(Your instructions)
Hunt through the entries for the word "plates" and copy each line in which it appears.

(Records for processing)
=-=-=

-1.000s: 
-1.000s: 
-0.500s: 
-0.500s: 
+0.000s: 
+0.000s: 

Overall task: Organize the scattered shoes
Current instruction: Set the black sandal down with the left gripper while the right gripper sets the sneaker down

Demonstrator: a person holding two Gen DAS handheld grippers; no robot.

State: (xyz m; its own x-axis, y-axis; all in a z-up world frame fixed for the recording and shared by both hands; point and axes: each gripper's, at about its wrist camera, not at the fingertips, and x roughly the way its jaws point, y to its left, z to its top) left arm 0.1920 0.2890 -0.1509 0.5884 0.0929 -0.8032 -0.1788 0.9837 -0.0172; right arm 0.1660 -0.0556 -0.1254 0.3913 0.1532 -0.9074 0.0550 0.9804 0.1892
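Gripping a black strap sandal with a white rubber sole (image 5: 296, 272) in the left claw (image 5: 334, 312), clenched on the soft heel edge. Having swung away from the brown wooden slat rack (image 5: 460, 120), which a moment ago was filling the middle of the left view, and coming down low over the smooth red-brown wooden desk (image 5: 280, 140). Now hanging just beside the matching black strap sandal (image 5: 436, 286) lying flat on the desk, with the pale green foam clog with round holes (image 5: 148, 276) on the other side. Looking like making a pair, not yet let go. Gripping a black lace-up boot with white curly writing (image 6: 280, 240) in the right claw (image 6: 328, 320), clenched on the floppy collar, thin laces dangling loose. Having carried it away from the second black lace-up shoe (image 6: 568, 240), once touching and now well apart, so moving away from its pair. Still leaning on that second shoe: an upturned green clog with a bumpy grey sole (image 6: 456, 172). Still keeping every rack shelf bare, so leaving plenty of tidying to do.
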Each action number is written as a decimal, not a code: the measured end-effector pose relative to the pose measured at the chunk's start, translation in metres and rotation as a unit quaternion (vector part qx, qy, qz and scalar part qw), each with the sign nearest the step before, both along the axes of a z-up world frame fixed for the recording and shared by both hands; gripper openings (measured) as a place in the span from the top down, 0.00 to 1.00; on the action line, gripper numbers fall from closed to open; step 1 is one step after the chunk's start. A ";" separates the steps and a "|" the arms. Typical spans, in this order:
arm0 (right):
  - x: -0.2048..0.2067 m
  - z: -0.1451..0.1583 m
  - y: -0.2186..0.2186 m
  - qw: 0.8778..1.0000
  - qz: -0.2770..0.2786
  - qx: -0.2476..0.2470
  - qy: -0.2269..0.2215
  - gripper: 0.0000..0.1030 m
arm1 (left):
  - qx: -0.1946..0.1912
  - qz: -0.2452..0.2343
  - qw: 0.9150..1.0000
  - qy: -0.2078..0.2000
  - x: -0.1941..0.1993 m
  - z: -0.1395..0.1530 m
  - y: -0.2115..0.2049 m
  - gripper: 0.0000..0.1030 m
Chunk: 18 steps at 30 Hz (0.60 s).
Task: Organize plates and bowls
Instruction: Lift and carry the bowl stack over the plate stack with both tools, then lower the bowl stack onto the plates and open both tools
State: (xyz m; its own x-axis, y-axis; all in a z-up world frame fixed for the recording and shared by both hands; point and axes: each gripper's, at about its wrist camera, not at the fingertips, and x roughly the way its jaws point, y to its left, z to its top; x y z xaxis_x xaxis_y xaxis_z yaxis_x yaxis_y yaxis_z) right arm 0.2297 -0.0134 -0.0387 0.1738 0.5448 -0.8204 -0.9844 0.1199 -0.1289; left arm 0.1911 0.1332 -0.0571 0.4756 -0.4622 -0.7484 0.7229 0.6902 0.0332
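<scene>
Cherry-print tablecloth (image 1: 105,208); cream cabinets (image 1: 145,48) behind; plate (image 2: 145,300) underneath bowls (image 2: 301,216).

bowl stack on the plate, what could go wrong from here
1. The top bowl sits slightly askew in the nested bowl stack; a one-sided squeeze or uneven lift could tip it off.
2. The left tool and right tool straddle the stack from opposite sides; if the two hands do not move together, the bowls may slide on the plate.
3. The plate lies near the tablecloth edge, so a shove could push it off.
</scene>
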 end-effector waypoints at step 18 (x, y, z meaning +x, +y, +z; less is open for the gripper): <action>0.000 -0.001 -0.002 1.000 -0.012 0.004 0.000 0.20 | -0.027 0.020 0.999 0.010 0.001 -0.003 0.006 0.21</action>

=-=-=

(Exercise output)
Task: Organize plates and bowls
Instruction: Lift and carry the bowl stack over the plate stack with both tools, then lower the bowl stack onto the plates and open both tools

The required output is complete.